__TASK TO CARRY OUT__.
Starting at the line that contains "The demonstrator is", transcribe each line exactly through the last line of the data. Include nothing else.

__DATA__.
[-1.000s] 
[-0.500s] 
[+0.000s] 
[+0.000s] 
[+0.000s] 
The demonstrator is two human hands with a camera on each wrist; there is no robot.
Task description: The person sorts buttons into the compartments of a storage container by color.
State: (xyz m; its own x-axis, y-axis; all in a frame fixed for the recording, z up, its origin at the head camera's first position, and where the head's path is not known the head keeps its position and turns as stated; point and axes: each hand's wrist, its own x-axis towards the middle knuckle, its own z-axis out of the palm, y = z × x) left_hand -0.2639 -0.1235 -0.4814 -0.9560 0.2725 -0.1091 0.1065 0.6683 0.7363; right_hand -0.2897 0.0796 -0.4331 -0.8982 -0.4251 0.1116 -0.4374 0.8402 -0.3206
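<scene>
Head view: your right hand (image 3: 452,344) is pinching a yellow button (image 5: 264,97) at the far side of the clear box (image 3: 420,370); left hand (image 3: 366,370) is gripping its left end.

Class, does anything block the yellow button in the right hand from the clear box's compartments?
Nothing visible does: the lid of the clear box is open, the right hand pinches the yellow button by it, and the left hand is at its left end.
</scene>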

__ANSWER TO THE PROBLEM__.
The demonstrator is two human hands with a camera on each wrist; there is no robot.
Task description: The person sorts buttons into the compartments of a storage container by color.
State: (xyz m; its own x-axis, y-axis; all in a frame fixed for the recording, z up, its origin at the head camera's first position, and where the head's path is not known the head keeps its position and turns as stated; point and axes: each hand's wrist, its own x-axis towards the middle knuckle, its own z-axis out of the palm, y = z × x) left_hand -0.2639 -0.1235 -0.4814 -0.9560 0.2725 -0.1091 0.1065 0.6683 0.7363; right_hand -0.2897 0.0796 -0.4331 -0.8982 -0.4251 0.1116 -0.4374 0.8402 -0.3206
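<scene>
Head view: your right hand (image 3: 452,344) is pinching a yellow button (image 5: 264,97) at the far side of the clear box (image 3: 420,370); left hand (image 3: 366,370) is gripping its left end.

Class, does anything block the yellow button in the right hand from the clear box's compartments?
Nothing visible does: the lid of the clear box is open, the right hand pinches the yellow button by it, and the left hand is at its left end.
</scene>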

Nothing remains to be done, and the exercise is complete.